• Task goal
Return only the final portion of the entries: the line with "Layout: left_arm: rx" and every line after it, each one exact.

• Working data
Content starts

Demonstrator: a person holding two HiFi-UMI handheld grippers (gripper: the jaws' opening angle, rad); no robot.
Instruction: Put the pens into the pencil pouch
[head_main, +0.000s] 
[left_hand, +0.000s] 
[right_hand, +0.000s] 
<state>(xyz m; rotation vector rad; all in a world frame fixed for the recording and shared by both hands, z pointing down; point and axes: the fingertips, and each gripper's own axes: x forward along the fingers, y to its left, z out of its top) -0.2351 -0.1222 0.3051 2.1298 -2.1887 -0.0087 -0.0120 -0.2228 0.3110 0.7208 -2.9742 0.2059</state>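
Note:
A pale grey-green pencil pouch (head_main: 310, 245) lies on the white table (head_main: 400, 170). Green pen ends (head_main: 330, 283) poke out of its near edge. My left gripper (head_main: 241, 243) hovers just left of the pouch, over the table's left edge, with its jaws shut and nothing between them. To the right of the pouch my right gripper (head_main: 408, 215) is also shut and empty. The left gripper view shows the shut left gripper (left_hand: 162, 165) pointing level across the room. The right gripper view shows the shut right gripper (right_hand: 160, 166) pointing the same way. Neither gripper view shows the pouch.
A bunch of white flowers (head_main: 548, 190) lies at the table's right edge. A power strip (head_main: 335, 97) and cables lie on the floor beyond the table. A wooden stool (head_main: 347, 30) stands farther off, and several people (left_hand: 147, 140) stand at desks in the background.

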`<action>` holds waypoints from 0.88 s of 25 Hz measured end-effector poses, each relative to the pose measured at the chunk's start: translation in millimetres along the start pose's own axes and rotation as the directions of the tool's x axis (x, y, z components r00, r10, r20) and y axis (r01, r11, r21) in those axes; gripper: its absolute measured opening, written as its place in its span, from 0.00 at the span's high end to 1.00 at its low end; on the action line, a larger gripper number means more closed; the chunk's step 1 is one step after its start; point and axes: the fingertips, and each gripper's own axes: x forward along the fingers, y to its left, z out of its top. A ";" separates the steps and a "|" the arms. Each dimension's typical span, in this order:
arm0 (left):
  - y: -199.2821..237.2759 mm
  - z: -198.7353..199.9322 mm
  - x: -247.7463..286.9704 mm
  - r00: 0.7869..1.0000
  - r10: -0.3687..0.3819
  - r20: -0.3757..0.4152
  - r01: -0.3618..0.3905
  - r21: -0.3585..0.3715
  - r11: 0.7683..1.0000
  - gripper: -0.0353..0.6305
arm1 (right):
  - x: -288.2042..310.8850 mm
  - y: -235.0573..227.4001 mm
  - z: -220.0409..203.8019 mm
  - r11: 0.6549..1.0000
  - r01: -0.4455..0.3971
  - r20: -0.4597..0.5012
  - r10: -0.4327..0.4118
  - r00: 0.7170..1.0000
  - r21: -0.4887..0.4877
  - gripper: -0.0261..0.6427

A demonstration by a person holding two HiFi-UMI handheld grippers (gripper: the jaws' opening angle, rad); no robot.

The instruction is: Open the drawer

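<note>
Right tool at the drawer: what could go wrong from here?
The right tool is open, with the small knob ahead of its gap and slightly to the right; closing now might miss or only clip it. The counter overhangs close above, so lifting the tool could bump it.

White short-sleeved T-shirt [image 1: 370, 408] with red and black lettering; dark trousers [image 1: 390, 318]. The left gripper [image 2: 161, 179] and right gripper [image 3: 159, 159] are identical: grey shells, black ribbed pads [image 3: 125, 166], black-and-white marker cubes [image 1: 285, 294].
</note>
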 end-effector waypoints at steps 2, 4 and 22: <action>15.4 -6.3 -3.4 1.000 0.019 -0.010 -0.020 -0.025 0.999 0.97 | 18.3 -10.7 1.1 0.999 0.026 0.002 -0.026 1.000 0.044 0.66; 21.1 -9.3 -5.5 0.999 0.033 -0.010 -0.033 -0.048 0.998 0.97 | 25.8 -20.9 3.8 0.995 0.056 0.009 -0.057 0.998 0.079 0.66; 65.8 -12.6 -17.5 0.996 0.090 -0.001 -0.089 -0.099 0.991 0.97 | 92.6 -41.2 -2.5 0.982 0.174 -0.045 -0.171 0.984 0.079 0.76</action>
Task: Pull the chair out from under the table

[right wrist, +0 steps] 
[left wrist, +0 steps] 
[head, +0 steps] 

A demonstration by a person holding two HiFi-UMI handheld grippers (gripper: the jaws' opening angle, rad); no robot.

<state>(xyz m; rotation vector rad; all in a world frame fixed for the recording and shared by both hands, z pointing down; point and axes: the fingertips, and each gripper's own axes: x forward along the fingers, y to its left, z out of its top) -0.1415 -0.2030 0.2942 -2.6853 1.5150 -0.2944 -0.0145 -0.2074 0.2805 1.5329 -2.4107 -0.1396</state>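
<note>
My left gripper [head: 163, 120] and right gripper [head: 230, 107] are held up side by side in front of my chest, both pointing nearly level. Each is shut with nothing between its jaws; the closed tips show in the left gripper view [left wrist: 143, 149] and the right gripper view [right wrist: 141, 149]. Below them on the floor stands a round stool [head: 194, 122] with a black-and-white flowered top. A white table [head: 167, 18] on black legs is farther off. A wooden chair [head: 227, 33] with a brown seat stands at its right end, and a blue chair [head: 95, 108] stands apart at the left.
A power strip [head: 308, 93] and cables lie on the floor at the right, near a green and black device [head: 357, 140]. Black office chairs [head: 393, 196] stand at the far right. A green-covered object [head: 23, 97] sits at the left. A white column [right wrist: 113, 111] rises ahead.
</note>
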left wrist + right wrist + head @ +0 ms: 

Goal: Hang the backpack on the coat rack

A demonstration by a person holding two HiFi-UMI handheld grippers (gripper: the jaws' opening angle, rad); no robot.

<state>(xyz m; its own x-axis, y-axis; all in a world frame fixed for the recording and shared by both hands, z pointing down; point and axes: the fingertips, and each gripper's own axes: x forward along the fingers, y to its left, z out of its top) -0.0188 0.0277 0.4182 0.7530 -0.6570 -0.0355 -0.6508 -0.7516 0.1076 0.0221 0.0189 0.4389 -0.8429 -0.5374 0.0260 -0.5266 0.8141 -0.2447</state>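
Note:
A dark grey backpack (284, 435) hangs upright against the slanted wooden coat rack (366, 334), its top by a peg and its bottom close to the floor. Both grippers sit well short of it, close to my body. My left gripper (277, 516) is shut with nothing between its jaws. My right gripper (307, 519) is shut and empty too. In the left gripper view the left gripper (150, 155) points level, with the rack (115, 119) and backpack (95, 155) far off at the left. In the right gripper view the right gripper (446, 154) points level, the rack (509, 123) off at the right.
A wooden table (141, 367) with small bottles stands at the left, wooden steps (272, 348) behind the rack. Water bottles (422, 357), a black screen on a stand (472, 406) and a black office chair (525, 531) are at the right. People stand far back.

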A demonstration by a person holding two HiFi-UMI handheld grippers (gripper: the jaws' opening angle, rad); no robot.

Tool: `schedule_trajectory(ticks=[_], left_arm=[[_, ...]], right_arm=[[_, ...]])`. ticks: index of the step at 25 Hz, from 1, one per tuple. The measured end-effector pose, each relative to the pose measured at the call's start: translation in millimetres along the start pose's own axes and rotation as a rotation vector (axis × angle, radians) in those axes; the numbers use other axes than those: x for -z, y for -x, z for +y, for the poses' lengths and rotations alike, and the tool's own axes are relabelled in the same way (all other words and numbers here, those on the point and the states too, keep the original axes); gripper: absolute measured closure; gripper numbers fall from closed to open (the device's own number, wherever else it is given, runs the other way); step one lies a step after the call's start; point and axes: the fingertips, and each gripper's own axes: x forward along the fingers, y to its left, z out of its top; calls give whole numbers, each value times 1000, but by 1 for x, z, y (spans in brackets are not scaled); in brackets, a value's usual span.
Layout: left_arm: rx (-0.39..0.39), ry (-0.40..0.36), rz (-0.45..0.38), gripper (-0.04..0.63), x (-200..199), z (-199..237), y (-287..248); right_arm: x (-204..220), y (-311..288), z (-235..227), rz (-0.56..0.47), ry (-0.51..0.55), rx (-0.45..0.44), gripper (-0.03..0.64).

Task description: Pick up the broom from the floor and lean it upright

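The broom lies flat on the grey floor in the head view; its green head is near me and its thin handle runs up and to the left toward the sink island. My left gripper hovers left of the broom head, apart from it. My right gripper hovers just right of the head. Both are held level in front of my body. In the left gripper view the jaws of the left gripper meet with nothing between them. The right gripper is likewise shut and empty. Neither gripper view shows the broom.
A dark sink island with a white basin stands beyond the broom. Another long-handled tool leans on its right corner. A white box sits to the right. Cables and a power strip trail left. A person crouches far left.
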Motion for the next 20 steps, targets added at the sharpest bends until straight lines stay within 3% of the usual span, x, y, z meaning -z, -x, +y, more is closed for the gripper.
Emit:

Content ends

• Answer to the problem
Layout: left_arm: rx (-0.39..0.39), ry (-0.40..0.36), rz (-0.45..0.38), gripper (-0.04..0.63), x (-200..199), z (-199..237), y (-287..248); right_arm: x (-204..220), y (-311..288), z (-235..227), rz (-0.56..0.47), ry (-0.51..0.55), rx (-0.45..0.44), gripper (-0.03..0.64).

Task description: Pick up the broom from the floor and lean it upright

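The broom lies flat on the grey floor in the head view; its green head is near me and its thin handle runs up and to the left toward the sink island. My left gripper hovers left of the broom head, apart from it. My right gripper hovers just right of the head. Both are held level in front of my body. In the left gripper view the jaws of the left gripper meet with nothing between them. The right gripper is likewise shut and empty. Neither gripper view shows the broom.
A dark sink island with a white basin stands beyond the broom. Another long-handled tool leans on its right corner. A white box sits to the right. Cables and a power strip trail left. A person crouches far left.
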Motion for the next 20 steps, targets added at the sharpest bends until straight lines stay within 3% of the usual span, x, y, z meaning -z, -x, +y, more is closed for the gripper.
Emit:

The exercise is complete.